3.2.2. Scaling compute nodes manually

If you have not enabled autoscaling for your machine pool, you can manually scale the number of compute (also known as worker) nodes in the pool to meet your deployment needs.

You must scale each machine pool separately.

Prerequisites

  • You created an OpenShift Dedicated cluster.
  • You have an existing machine pool.

Procedure

  1. Navigate to OpenShift Cluster Manager and select your cluster.
  2. Under the Machine pools tab, click the options menu kebab for the machine pool that you want to scale.
  3. Select Scale.
  4. Specify the node count:

    • If you deployed your cluster using a single availability zone, specify the Node count in the drop-down menu.
    • If you deployed your cluster using multiple availability zones, specify the Node count per zone in the drop-down menu.

      Note

      Your subscription determines the number of nodes that you can select.

  5. Click Apply to scale the machine pool.

Verification

  • Under the Machine pools tab, verify that the Node count for your machine pool is as expected.

3.2.3. Adding node labels to a machine pool

Add or edit labels for compute (also known as worker) nodes at any time to manage the nodes in a manner that is relevant to you.
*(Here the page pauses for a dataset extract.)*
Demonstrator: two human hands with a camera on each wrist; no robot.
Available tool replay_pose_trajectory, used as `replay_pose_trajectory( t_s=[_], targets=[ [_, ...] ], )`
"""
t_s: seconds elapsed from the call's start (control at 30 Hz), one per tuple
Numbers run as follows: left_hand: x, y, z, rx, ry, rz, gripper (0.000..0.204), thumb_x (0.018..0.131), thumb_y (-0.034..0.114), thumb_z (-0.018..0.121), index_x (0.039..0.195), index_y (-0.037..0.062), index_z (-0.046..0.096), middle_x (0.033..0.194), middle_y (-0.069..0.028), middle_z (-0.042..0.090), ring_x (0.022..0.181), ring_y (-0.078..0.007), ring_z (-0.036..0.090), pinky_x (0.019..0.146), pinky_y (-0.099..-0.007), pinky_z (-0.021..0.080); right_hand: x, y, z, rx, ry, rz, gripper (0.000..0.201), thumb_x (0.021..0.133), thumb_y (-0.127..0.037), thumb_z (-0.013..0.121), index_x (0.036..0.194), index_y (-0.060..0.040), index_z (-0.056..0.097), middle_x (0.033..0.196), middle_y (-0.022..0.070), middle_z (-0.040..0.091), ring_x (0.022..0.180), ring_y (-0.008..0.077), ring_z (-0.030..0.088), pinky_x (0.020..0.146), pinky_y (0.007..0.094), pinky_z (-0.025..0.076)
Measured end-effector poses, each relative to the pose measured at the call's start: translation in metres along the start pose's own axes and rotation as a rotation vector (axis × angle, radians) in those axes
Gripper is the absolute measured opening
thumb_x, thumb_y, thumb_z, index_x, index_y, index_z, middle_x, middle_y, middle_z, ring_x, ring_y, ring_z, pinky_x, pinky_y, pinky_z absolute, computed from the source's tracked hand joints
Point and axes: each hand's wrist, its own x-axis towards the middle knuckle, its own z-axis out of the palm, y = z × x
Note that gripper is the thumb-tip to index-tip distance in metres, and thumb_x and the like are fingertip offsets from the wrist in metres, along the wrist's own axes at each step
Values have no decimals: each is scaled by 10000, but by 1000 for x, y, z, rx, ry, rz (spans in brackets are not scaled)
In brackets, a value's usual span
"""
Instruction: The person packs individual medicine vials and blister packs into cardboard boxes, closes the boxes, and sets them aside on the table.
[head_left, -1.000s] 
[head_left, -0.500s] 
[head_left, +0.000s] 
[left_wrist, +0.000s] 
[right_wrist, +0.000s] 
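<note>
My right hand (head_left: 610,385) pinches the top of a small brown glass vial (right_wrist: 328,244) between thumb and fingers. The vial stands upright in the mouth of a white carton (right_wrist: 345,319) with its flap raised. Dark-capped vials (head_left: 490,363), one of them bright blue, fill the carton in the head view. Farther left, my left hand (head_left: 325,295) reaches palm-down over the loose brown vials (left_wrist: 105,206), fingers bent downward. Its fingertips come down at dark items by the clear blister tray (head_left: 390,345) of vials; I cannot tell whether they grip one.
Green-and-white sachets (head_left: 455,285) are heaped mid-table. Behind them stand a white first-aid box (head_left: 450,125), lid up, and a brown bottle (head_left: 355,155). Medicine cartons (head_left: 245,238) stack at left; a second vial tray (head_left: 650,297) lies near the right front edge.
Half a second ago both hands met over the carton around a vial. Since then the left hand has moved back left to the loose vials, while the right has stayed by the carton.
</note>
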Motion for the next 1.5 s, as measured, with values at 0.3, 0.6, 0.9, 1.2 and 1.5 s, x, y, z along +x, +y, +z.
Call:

For example, you can assign types of workloads to specific nodes.

Labels are assigned as key-value pairs. Each key must be unique to the object it is assigned to.

Prerequisites

  • You created an OpenShift Dedicated cluster.
  • You have an existing machine pool.

Procedure

  1. Navigate to OpenShift Cluster Manager and select your cluster.
  2. Under the Machine pools tab, click the options menu kebab for the machine pool that you want to add a label to.
  3. Select Edit labels.
  4. If you have existing labels in the machine pool that you want to remove, select x next to the label to delete it.
  5. Add a label using the format <key>=<value> and press enter. For example, add app=db and then press enter. If the format is correct, the key value pair is then highlighted.
  6. Repeat the previous step if you want to add additional labels.
  7. Click Save to apply the labels to the machine pool.

Verification

  1. Under the Machine pools tab, select > next to your machine pool to expand the view.
  2. Verify that your labels are listed under Labels in the expanded view.

3.2.4. Adding taints to a machine pool

You can add taints for compute (also known as worker) nodes in a machine pool to control which pods are scheduled to them. When you apply a taint to a machine pool, the scheduler cannot place a pod on the nodes in the pool unless the pod specification includes a toleration for the taint.

Prerequisites

  • You created an OpenShift Dedicated cluster.
  • You have an existing machine pool.

Procedure

  1. Navigate to OpenShift Cluster Manager and select your cluster.
  2. Under the Machine pools tab, click the options menu kebab for the machine pool that you want to add a taint to.
  3. Select Edit taints.
  4. Add Key and Value entries for your taint.
  5. Select an Effect for your taint from the drop-down menu. Available options include NoSchedule, PreferNoSchedule, and NoExecute.
  6. Select Add taint if you want to add more taints to the machine pool.
  7. Click Save to apply the taints to the machine pool.

Verification

  1. Under the Machine pools tab, select > next to your machine pool to expand the view.
  2. Verify that your taints are listed under Taints in the expanded view.

3.2.5. Additional resources

3.3. About autoscaling nodes on a cluster

Important

Autoscaling is available only on clusters that were purchased through the Red Hat Marketplace.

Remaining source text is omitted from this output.